O diretor de carnaval, Wagner Araújo, negou as falhas. “Não tem nada a ver com ritmo baiano. A escola tem duas paradas, para a apresentação da comissão de frente e a do casal de mestre-sala e porta-bandeira. Os jurados já sabem disso e vão avaliar levando isso em consideração”, afirmou.

A apresentação da comissão de frente foi o ponto alto da agremiação. Quinze bailarinos, atores e capoeiristas representavam os meninos do livro “Capitães de Areia”. Ao longo da avenida, simularam roda de capoeira e “voaram” presos a um carrossel. “O livro, da década de 1930, fala de meninos ladrões. É uma realidade que persiste até hoje. O carrossel é uma maneira de lembrar que não são bandidos, são crianças, com esperanças e alguma inocência”, afirmou o coreógrafo Alex Neoral. Outro destaque ficou para o carro que trazia personagens de Amado, como Gabriela e Dona Flor e os dois maridos.
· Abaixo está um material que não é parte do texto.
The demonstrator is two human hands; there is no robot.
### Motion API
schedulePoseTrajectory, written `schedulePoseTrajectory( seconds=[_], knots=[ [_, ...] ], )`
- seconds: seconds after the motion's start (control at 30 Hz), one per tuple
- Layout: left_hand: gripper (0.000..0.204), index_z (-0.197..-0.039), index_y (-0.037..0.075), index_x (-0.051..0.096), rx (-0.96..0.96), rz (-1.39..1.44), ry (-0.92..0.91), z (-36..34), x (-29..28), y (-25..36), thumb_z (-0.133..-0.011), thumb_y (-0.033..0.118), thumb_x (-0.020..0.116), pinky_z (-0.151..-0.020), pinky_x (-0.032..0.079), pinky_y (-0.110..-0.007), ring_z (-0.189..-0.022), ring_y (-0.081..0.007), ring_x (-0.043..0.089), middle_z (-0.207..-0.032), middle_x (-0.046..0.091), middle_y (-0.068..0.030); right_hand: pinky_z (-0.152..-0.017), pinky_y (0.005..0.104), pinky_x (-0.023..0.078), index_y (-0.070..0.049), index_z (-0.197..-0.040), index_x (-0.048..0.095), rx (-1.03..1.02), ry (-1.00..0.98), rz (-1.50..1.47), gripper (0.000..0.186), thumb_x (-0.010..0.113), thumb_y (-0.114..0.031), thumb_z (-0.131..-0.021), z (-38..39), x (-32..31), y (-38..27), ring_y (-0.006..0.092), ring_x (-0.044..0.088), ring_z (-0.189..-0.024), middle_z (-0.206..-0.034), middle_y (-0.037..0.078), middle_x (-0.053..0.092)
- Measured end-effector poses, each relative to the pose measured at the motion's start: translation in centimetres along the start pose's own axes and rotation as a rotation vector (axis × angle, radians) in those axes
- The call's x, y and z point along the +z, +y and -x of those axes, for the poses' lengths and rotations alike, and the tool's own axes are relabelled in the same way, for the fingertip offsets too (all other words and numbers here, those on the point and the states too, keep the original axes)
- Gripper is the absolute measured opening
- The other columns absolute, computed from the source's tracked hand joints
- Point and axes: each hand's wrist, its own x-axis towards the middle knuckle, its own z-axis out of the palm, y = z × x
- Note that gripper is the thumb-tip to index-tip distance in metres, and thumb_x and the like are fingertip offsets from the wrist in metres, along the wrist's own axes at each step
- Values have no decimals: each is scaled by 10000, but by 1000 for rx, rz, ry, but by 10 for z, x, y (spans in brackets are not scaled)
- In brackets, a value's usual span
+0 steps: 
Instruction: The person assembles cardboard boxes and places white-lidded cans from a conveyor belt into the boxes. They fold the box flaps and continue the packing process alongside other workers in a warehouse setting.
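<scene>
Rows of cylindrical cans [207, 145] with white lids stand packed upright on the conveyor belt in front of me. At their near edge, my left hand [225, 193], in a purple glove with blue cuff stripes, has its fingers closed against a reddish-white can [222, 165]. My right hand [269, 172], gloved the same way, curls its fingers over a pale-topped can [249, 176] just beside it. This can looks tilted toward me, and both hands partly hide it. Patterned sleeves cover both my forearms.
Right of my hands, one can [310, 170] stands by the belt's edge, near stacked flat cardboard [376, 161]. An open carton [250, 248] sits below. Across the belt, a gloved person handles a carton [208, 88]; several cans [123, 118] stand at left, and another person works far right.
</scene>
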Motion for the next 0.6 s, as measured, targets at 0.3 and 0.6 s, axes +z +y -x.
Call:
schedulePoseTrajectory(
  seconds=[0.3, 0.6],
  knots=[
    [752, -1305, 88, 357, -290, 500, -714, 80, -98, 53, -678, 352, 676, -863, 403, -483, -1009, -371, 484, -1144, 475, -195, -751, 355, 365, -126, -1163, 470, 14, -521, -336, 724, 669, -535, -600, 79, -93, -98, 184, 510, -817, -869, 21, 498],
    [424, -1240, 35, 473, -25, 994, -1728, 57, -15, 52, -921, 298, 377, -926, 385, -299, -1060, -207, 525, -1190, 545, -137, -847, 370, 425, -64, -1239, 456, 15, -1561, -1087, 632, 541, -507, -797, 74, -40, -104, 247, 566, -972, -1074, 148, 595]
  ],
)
Fantasias pesadas e o calor fizeram componentes sentirem-se mal. Cinco baianas tiveram de ser socorridas para o posto médico. A madrinha Luiza Brunet também sofreu uma queda de pressão, antes do desfile, mas não teve problemas para se apresentar. Ela disse que sonha entrar para o livro dos recordes como a madrinha com mais tempo à frente de uma bateria – 17 anos. “Eu me sinto privilegiada por ter 30 anos de avenida e hoje ser uma referência para o carnaval, para as mulheres”.